Mr SWAN: As I was saying earlier, if you look at our forecasts, the forecasts of the IMF, the forecasts of the major private forecasters or of the OECD, what you see is an assessment of an Australian economy which, relative to all of our peers, is strong. We are growing at trend. We have unemployment at 4.9 per cent. We have a strong investment pipeline. We have our public finances in good nick. We have a AAA credit rating from the major agencies for the first time in our history, and yet those opposite have the hide to walk into this House and compare the Australian economy and our financial sector to Spain! To ask a question like that—to come in here and talk down our fundamentals—just shows how reckless those opposite have become in their assessment of the economy and how incompetent they are. They are not capable of being put in charge of a $1.4 trillion economy.

The fact is our forecast, the private forecasts, the IMF forecast and the OECD forecast all show that we can achieve this with a carbon price.
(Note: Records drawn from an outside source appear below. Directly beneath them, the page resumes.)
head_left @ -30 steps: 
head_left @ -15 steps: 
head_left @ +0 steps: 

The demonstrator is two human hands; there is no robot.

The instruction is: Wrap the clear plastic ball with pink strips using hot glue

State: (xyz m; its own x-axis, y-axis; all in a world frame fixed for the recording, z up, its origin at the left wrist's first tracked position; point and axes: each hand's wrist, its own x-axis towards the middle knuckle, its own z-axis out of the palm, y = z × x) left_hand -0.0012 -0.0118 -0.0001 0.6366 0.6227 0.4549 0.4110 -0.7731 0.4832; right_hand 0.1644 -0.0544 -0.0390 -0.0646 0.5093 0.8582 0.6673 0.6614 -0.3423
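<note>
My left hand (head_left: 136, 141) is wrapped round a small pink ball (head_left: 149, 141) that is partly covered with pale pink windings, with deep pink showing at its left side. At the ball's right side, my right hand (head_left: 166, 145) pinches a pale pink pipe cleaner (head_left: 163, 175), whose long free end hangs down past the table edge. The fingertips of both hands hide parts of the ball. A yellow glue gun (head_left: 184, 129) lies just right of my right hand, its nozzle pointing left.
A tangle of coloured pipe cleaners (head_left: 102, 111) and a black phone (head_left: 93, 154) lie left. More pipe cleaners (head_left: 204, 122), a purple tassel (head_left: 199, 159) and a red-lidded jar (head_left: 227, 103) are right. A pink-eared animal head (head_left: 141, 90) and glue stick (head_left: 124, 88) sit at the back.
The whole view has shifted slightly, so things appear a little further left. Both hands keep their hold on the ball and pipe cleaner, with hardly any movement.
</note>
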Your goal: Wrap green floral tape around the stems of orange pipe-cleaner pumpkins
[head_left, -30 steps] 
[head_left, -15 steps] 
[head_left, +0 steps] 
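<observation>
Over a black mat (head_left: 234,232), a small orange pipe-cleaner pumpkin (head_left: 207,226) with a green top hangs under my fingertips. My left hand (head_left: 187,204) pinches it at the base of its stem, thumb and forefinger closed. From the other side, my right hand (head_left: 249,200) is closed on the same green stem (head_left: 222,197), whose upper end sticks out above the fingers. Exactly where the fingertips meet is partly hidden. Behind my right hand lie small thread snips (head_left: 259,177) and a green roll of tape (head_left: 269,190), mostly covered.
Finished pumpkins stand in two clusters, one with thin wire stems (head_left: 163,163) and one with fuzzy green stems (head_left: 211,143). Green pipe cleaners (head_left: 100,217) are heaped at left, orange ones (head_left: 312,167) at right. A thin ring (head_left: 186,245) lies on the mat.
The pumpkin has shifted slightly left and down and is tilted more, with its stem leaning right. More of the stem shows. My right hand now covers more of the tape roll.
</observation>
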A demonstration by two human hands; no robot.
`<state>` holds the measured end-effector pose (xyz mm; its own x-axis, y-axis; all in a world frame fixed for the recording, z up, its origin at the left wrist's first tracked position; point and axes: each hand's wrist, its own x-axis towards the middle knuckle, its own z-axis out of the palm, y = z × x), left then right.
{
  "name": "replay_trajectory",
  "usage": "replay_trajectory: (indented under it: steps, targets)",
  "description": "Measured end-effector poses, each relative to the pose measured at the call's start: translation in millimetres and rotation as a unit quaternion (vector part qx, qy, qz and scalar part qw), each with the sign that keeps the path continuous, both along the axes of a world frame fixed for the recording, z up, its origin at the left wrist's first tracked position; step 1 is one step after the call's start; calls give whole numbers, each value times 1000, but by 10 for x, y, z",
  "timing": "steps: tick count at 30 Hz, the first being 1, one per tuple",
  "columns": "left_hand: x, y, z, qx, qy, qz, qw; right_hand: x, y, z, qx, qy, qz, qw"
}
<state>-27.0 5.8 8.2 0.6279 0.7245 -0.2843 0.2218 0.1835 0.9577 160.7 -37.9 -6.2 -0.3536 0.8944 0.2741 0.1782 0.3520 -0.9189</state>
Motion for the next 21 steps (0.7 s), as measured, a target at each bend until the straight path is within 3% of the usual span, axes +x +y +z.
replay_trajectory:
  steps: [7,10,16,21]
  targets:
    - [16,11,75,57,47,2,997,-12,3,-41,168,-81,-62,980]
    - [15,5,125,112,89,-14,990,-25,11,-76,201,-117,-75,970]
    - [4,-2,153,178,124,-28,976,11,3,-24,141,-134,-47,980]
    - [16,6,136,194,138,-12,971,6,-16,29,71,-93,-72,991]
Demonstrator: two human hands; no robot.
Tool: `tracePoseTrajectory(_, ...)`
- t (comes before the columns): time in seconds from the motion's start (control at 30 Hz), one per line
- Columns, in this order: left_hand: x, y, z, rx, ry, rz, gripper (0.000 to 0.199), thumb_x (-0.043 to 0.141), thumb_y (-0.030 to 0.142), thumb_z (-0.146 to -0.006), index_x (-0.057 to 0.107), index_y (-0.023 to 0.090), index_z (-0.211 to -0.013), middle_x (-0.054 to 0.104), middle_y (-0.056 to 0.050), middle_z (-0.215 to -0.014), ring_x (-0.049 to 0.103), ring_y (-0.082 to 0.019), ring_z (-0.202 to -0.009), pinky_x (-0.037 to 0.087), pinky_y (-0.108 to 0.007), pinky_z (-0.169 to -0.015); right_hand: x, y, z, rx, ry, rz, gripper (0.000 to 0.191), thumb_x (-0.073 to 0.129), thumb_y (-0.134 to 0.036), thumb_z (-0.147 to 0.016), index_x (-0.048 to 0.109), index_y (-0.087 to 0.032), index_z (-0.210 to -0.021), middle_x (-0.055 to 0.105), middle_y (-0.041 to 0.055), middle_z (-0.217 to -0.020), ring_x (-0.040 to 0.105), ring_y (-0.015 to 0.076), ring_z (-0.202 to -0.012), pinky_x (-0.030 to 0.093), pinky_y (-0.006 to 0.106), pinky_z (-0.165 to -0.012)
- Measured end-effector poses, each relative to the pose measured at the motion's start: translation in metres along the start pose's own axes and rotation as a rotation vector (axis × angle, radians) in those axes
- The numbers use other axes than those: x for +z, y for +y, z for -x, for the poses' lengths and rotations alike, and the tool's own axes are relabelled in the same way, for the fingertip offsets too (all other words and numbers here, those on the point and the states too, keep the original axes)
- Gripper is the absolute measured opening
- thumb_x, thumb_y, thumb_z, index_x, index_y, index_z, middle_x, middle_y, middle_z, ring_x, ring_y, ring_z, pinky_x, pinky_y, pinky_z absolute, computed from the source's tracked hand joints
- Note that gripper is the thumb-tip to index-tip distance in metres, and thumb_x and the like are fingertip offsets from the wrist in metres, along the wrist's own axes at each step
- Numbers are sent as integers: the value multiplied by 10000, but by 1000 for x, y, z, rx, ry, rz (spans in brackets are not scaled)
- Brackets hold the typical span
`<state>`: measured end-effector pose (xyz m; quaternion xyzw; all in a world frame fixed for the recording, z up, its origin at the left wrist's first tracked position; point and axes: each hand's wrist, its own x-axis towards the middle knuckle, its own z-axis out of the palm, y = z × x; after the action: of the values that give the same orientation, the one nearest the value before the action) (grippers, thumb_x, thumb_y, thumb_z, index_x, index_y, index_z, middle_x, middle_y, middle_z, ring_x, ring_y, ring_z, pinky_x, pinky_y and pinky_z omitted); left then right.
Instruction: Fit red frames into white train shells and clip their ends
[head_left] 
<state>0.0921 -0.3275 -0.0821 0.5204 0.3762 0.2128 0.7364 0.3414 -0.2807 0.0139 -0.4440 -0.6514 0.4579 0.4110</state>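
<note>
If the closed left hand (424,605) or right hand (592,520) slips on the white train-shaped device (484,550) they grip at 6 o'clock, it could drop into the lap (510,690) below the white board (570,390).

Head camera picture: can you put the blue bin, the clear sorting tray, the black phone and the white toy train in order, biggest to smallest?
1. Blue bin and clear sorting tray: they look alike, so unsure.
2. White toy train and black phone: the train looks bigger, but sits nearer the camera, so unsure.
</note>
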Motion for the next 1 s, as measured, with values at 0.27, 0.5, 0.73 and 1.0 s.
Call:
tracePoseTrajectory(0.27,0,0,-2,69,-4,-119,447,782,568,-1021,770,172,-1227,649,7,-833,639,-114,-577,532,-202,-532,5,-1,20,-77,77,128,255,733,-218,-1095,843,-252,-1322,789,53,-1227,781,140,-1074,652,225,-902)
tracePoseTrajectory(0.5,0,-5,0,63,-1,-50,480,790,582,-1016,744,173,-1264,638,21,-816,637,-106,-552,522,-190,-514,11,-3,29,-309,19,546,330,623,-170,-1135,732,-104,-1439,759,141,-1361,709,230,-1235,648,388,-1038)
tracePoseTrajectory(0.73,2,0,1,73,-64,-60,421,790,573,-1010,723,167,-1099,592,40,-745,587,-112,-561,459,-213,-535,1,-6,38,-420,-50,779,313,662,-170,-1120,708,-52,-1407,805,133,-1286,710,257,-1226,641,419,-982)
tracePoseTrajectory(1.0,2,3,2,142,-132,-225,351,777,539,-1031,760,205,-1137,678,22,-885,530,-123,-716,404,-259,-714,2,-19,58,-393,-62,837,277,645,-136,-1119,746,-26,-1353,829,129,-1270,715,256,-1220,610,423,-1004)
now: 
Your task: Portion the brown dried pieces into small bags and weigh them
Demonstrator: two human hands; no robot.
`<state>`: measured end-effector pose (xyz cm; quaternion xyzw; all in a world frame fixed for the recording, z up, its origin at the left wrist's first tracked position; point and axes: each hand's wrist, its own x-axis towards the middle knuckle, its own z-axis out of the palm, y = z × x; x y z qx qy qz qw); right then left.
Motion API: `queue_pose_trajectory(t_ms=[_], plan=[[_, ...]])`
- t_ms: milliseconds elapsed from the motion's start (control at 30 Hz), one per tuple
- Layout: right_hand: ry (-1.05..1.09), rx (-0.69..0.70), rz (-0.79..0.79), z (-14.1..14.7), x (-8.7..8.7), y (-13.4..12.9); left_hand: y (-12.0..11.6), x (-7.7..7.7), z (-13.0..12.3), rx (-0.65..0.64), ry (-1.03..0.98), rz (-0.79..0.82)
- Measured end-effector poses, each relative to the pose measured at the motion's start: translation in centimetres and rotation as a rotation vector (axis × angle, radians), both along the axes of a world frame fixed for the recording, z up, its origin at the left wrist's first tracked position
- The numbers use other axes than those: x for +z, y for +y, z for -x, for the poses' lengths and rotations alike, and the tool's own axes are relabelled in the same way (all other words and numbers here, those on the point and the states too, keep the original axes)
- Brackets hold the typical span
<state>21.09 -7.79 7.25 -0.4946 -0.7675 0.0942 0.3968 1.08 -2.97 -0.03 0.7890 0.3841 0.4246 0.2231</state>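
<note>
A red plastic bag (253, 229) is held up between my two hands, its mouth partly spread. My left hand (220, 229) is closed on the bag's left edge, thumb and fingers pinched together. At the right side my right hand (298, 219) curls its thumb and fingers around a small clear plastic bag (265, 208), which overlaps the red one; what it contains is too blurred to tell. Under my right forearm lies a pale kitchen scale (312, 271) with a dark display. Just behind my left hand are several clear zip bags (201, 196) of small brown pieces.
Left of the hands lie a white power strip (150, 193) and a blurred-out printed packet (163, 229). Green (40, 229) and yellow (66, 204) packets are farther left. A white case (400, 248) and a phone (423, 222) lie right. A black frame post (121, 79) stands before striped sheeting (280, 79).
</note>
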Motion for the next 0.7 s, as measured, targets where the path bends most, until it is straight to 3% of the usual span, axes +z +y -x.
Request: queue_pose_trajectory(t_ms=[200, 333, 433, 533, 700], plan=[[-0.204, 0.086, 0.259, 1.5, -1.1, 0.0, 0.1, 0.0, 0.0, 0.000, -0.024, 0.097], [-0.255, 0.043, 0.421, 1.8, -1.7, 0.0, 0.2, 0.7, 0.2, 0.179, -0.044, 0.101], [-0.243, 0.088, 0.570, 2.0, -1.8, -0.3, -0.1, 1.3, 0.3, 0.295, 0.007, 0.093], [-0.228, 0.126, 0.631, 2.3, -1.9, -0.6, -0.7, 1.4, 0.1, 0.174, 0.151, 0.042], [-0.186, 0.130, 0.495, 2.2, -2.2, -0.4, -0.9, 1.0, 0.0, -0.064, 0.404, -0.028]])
We are achieving it with a carbon price because we have the guts to put in place the longer term decisions which secure our prosperity and ensure that we continue to have 21 years of continuous growth. Far-sighted Labor governments brought in superannuation, enterprise bargaining and competition policy and brought down the tariff wall. Just as measures in that vein have strengthened our economy, putting a carbon price in will strengthen our economy. We have the guts to face up to the challenges of the 21st century and to support our economy and our people, but those opposite are so reckless they just talk our economy down every day of the week. (Time expired)

Mr HOCKEY (North Sydney) (14:20): My supplementary question is to the Acting Prime Minister. I refer to the Acting Prime Minister's statement that we are currently 'growing the economy at trend'. Can the Acting Prime Minister advise the House what the impact of the carbon tax will be on the growth forecast?

Mr SWAN (LilleyDeputy Prime Minister and Treasurer) (14:21): I said less than a quarter of a per cent.